In the past year, Terlecki has accrued too much student loan debt to meet Sallie Mae's standards for a qualified borrower. Although in previous semesters she alone had signed on her student loans, she now needs a parent or other person with good credit to sign on with her. This is where Terlecki feels trapped.
"My dad just declared bankruptcy and my mom just took out a loan and now my sister has to take out her own loans." Federal aid offers Terlecki no immediate hope either. Terlecki comments that in the previous year she had no problems signing with Sallie Mae.
"I already work two jobs, I don't know what else they want," she said. Terlecki now worries about how she will find a job that earns enough to begin payment if she is forced to drop out.
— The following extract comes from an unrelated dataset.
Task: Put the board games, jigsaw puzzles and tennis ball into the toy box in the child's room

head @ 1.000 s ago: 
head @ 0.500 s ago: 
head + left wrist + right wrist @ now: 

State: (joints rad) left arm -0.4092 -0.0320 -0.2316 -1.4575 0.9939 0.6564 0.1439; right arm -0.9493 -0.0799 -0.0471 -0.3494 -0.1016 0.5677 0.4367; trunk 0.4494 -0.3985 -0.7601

"Most people I know don't go back. They never do," Terlecki said.
Shauna Eng dropped out of Harold Washington College during the winter, two semesters away from an associate's degree in criminal justice. "I had no choice," Eng said. "My parents had overstretched their credit in an attempt to keep their business afloat and could no longer sign on my loans."
Eng's father owns a small contracting business in Elgin. Businesses such as her father's were some of the first to experience the effects of the recession as "independent and domestic building companies became too expensive," Eng said. In an attempt to keep the business afloat, Eng's father maxed out credit cards, leaving him unable to sign on her student loans.
"It really stresses me out. I mean most of the reason I had to put school on pause was because I couldn't get loans," Eng said. Now, after being out of school for six months, she still has not earned enough credit with lenders to sign on her own education. In addition, Eng will soon have to begin the process of repaying her previous loans. "The loans that I did get with my parents are due to be paid back and I don't have the money for those or the credit to go back and defer payment."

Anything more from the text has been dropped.